Add images as input to an agent by using the Image class. An image can either have:

  • a content, base64 encoded data

  • a url

In the following example, we'll build an agent that can identify the city and country from an image.

import base64
import workflowai
from workflowai import Model
from workflowai.fields import Image
from pydantic import BaseModel, Field
from typing import Optional

class ImageInput(BaseModel):
    image: Image = Field(description="The image to analyze")

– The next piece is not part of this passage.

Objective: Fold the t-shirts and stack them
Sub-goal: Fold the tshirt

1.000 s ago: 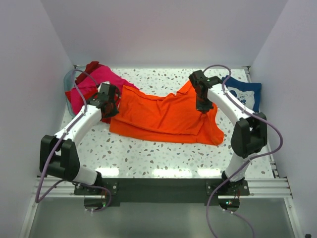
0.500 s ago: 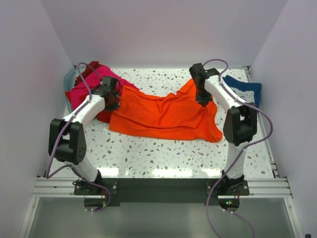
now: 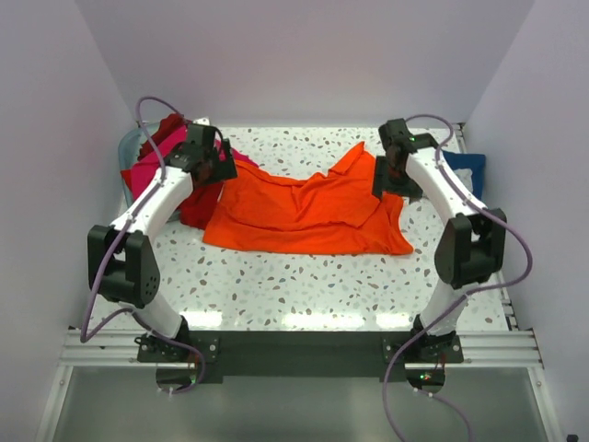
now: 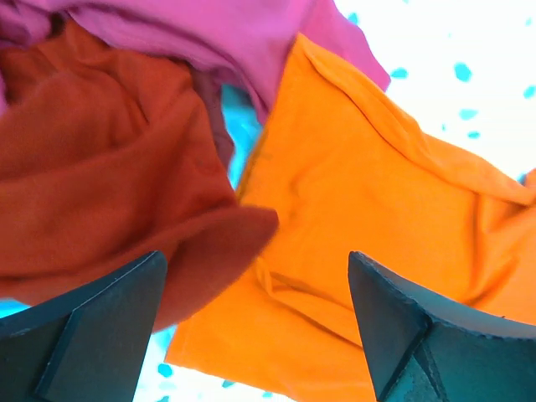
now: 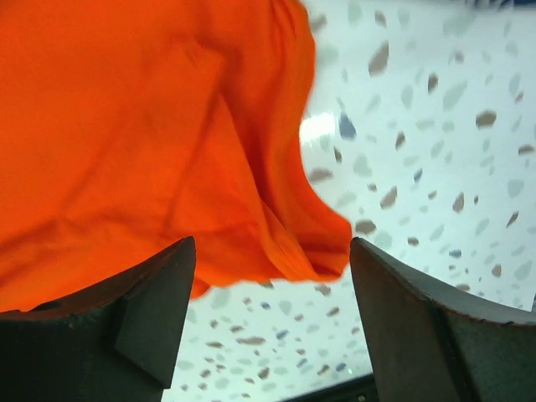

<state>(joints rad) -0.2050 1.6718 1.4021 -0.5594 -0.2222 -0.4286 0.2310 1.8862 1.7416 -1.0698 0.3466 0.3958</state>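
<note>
The bright orange t-shirt lies spread across the middle of the speckled table, its right hem folded under. My left gripper hovers open over its left edge, nothing between the fingers. Below it I see orange cloth, a red t-shirt and the hot pink t-shirt. My right gripper is open above the shirt's right corner, holding nothing. The pink shirt and red shirt are heaped at the left. A navy blue t-shirt lies at the back right.
A pale blue bin stands at the back left, partly under the pink and red heap. White walls close in the table on the left, back and right. Bare speckled tabletop shows to the right of the orange shirt and along the near edge.
Both grippers have opened and let go of the orange shirt. The left one moved back, the right one shifted right. The shirt's right side has settled flatter.
</note>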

class ImageOutput(BaseModel):
    city: str = Field(default="", description="Name of the city shown in the image")
    country: str = Field(default="", description="Name of the country where the city is located")
    confidence: Optional[float] = Field(
        default=None,
        description="Confidence level in the identification (0-1)",
    )

@workflowai.agent(id="city-identifier", model=Model.GEMINI_2_0_FLASH_LATEST)
async def identify_city_from_image(image_input: ImageInput) -> ImageOutput:
    """
    Analyze the provided image and identify the city and country shown in it.
    If the image shows a recognizable landmark or cityscape, identify the city and country.
    If uncertain, indicate lower confidence or leave fields empty.

    Focus on:
    - Famous landmarks
    - Distinctive architecture
    - Recognizable skylines
    - Cultural elements that identify the location

    Return empty strings if the city/country cannot be determined with reasonable confidence.
    """
    ...

# Run the agent

## From a remote image
image_url = "https://images.pexels.com/photos/699466/pexels-photo-699466.jpeg"
image = Image(url=image_url)
agent_run = await identify_city_from_image.run(ImageInput(image=image))
print(agent_run)

# Output:
# ==================================================
# {
#   "city": "Paris",
#   "country": "France",
#   "confidence": 1.0
# }
# ==================================================
# Cost: $ 0.00024
# Latency: 6.70s

## From a local image
image_path = "path/to/image.jpg"
with open(image_path, "rb") as image_file:
    content = base64.b64encode(image_file.read()).decode("utf-8")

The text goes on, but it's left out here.